It's also in a regional competition with Tashkent and Almaty.


----------



## kunming tiger

BarbaricManchurian said:


> Yeah but remote and surrounded by desert.


 The Chinese have grand plans to reopen the old silk road to Europe via Russia so expect some movement across the board in all areas.


----------



## Simfan34

Inner Mongolia, all you need to know...


----------



## SkYsCrApEr2013

China seems to have Chinese names in the east and some weird language in the west, unlike most countries


----------



## Puppetgeneral

^^ Well they took Tibet and Xinjiang, so you will see a lot of differences between. I guess you could count they like Hong Kong. Its just like people in Tibet have green and blue eyes and red hair while other chinese don't


----------



## Julito-dubai

http://www.gaoloumi.com/viewthread.php?tid=733340&extra=page=1

More info on this one?

Has a picture and skyline rendering, but my work computer does not allow me to do automatic translation. Please forgive me not to post directly here. Not enough time. Those ones who can access gaoloumi have a look. The others I strongly recommend to register...


----------



## Manitopiaaa

Atmosphere said:


> If true, it would mean that 600+ towers become more and more normal faster than expected. I wonder if technology in construction also follows the exponential growth theory.
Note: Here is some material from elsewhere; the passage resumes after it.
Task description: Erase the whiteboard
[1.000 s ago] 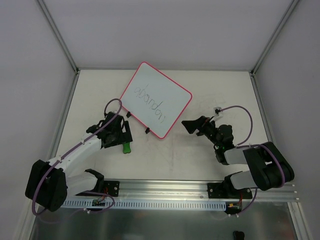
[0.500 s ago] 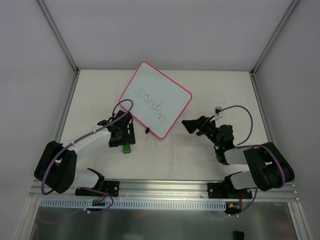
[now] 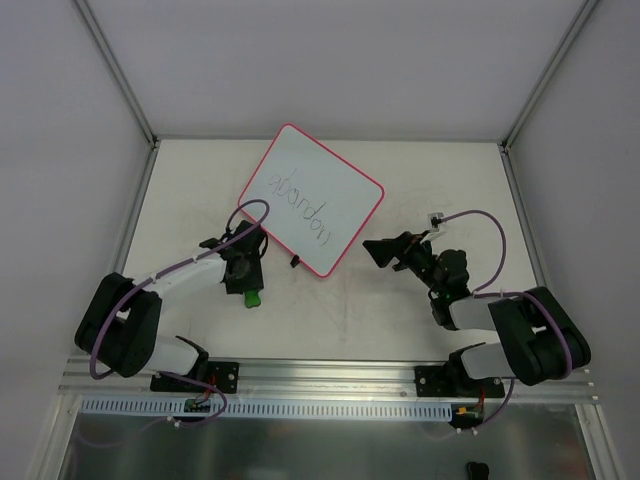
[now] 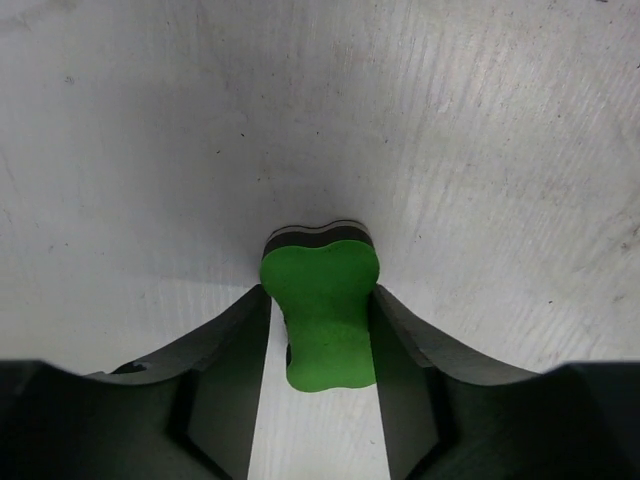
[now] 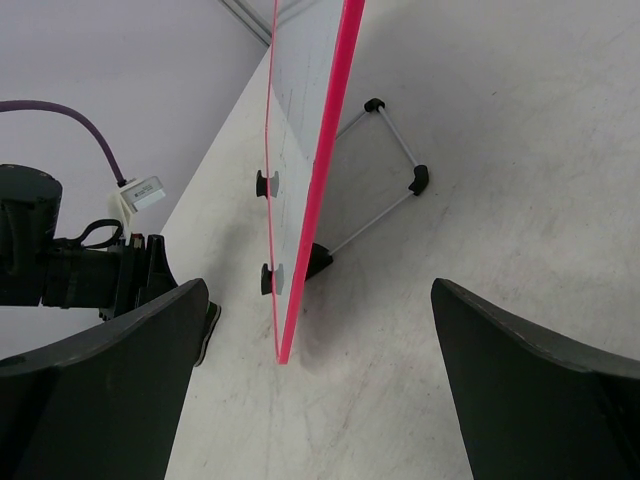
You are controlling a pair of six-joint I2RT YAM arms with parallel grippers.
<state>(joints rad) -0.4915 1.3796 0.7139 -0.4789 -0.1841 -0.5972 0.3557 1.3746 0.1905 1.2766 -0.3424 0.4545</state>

No, not exponential. It does grow steadily though. The supertall average probably rises 100 to 200 feet per decade so if the supertall average today is 1,200 feet then by 2050 we could be up to a 2,000 foot average (but probably closer to 1,700ft) :nuts: By then there will probably be a handful of towers topping nearly 4k feet


----------



## Manitopiaaa

Puppetgeneral said:


> ^^ Well they took Tibet and Xinjiang, so you will see a lot of differences between. I guess you could count they like Hong Kong. Its just like people in Tibet have green and blue eyes and red hair while other chinese don't


People in Tibet are also entirely different in roots. Climate is very different and geographic isolation let them create a distinct culture although their language and Mandarin have roots millenia ago. Religion is a key sticking point in that Tibetans are devout Buddhist while Han Chinese are officially atheist with a slight bent towards Confucian and Dao customs (and some Buddhist certainly). The Uyghurs of Urumqi and more numerous around Kashgar are more Central Asiatic/Altaic. They are Muslims and some of these villages look like what you'd find in Afghanistan. They do want to be a part of China. You've even had Urumqi rebels stabbing Han with syringes and killing over 20 in the last outbreak. Western China is definitely the Wild Wild West


----------



## ed500

del


----------



## patrykus

Julito-dubai said:


> http://www.gaoloumi.com/viewthread.php?tid=733340&extra=page=1
> 
> More info on this one?
> 
> Has a picture and skyline rendering, but my work computer does not allow me to do automatic translation. Please forgive me not to post directly here. Not enough time. Those ones who can access gaoloumi have a look. The others I strongly recommend to register...



Thanks for this one.


by 最爱乌鲁木齐


----------



## KillerZavatar

the building next to it and the one looking a bit like freedom tower are designs i saw before for tianjin. so it is only about the main tower the rest is filler buildings.


----------



## ZZ-II

that spire doesn't fit very good to the rest of the structure. and it's much too tall imo.


----------



## Manitopiaaa

It's a spire cheater tower! :tiasd:


----------



## Peloso

The layout, and the hourglass-shaped tower, remind more than a little of Zhujiang New City...


----------



## z0rg

Is that possible that you guys are paying attention to the design of mere concept renders for the masterplan layout?


----------



## z0rg

Reduced downwards drastically.
Now: 3x300m, 2x240m
http://www.xydsw.cn/a/8150.html


----------



## z0rg

By 烧饼满天飞


----------



## iamtheSTIG

z0rg said:


> Reduced downwards drastically.
> Now: 3x300m, 2x240m
> http://www.xydsw.cn/a/8150.html


Designs look better though! The previous designs looked meh, so I have no problem here!


----------



## KillerZavatar

Much more realistic height for urumqi though, and three supertalls is still an amazing project! :cheers:


----------



## totaleclipse1985

Personally I prefer having three 300m over one 600m+ megatall in a city that has no real skyline at the moment.


----------



## desertpunk

Reduced to a merely HUGE development!


----------



## zwamborn

2015-11-21 by LASTinnocence


----------



## Blue Flame

They don't look like supertall height anymore. hno:


----------



## kunming tiger

Blue Flame said:


> They don't look like supertall height anymore. hno:


That's true in fact it looks like an empty lot.


----------



## oscillation

GT: Urumqi Boland City | 300 Mi x3 | 240 Mi x2 | 170 Mi x4 | Report on the Building | 2016.06.20 update 300+ and 250 + ...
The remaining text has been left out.